# Problem to work on
Among the entries below, count the lines containing the string "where". Only the count is needed.

--- --- ---

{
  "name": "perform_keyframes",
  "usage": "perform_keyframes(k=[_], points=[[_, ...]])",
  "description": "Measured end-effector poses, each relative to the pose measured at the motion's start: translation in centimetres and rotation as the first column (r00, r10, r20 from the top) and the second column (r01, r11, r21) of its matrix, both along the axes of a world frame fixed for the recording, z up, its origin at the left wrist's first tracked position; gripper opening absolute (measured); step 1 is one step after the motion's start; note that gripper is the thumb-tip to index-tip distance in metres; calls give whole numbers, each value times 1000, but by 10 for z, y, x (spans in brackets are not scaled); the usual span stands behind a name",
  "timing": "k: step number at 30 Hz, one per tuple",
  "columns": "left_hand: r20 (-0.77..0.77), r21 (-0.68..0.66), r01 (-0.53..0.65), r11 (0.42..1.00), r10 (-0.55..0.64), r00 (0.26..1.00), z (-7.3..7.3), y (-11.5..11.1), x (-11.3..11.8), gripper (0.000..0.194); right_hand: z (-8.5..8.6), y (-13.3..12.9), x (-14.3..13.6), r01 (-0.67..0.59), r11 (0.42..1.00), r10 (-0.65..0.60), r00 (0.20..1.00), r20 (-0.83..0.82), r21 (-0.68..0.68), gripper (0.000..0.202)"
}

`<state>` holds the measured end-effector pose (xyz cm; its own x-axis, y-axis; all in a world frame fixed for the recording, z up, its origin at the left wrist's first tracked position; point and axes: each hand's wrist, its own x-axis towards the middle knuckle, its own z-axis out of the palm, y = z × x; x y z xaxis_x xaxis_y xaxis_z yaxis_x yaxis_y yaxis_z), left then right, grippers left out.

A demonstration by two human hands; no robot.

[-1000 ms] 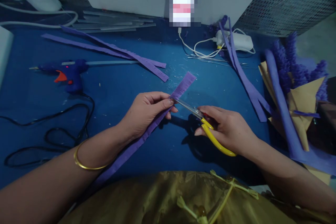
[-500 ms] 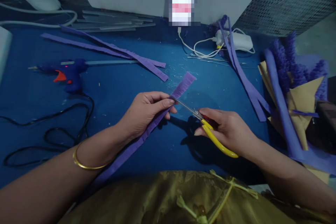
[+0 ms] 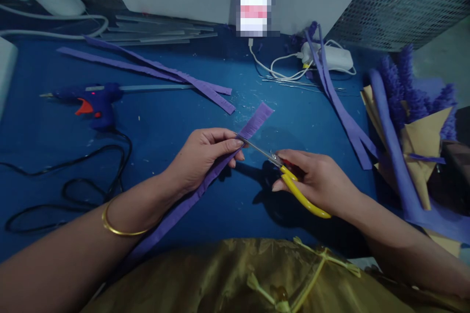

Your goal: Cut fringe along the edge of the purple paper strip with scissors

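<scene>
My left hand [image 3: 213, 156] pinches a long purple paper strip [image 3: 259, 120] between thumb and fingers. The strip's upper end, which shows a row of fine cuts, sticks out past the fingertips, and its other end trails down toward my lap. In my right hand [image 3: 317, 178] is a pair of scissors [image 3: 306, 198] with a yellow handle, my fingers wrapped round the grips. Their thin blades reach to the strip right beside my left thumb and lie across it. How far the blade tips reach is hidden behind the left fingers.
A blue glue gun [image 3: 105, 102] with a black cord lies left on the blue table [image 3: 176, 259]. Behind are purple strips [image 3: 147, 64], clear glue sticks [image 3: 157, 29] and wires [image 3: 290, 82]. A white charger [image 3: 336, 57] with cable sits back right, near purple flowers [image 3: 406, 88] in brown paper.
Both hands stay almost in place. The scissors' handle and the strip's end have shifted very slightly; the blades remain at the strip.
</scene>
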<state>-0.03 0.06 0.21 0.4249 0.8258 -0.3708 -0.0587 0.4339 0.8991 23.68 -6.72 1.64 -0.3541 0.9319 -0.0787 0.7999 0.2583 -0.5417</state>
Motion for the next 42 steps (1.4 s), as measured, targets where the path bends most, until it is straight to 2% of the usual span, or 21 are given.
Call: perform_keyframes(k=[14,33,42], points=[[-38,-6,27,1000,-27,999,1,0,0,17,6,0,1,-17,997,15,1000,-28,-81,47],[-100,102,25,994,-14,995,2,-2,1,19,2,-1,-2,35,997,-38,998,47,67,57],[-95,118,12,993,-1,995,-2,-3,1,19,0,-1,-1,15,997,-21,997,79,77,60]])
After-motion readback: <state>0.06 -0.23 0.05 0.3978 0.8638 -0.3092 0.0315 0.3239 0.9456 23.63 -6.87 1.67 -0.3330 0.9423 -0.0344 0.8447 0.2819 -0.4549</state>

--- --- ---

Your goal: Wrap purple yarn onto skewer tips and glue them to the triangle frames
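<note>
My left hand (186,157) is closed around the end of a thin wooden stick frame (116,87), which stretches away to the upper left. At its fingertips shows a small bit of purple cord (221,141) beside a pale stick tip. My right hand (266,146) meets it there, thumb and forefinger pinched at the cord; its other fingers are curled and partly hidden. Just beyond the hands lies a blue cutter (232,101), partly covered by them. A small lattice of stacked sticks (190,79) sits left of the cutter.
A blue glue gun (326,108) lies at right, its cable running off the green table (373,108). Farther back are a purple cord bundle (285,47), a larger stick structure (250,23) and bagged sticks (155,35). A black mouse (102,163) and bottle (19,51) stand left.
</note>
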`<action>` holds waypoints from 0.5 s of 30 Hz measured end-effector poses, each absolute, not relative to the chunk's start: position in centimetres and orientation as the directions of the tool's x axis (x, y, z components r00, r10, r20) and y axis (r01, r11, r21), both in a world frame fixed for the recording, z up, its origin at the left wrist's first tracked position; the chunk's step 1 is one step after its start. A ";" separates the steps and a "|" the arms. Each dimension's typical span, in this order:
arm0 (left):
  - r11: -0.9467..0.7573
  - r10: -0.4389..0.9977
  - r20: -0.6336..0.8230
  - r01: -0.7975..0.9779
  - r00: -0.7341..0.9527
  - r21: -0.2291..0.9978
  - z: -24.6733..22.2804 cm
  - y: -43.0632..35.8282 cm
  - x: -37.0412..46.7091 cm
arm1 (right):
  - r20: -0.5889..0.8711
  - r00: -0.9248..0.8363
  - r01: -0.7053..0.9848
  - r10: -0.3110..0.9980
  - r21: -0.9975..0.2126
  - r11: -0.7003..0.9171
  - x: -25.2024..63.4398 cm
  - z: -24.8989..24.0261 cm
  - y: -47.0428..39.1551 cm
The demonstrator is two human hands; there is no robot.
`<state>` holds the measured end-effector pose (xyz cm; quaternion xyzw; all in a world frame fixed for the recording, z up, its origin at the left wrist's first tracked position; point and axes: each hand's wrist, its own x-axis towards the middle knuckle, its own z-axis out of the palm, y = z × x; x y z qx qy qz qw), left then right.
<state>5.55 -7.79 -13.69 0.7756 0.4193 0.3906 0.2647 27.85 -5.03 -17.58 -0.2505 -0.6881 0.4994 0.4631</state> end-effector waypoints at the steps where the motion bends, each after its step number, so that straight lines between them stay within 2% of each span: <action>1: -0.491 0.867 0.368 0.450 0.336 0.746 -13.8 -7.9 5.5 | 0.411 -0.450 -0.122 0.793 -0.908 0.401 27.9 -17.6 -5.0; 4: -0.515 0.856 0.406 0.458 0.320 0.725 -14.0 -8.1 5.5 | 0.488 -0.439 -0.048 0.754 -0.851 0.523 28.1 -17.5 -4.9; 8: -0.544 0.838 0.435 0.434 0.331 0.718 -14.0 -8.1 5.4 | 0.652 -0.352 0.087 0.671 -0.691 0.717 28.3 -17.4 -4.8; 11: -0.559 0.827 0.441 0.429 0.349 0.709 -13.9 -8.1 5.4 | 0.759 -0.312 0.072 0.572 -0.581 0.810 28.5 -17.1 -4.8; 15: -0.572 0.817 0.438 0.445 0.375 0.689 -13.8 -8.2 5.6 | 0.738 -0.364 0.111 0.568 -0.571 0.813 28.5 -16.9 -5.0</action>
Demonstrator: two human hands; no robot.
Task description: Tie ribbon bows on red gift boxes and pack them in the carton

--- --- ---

# Result of this task
2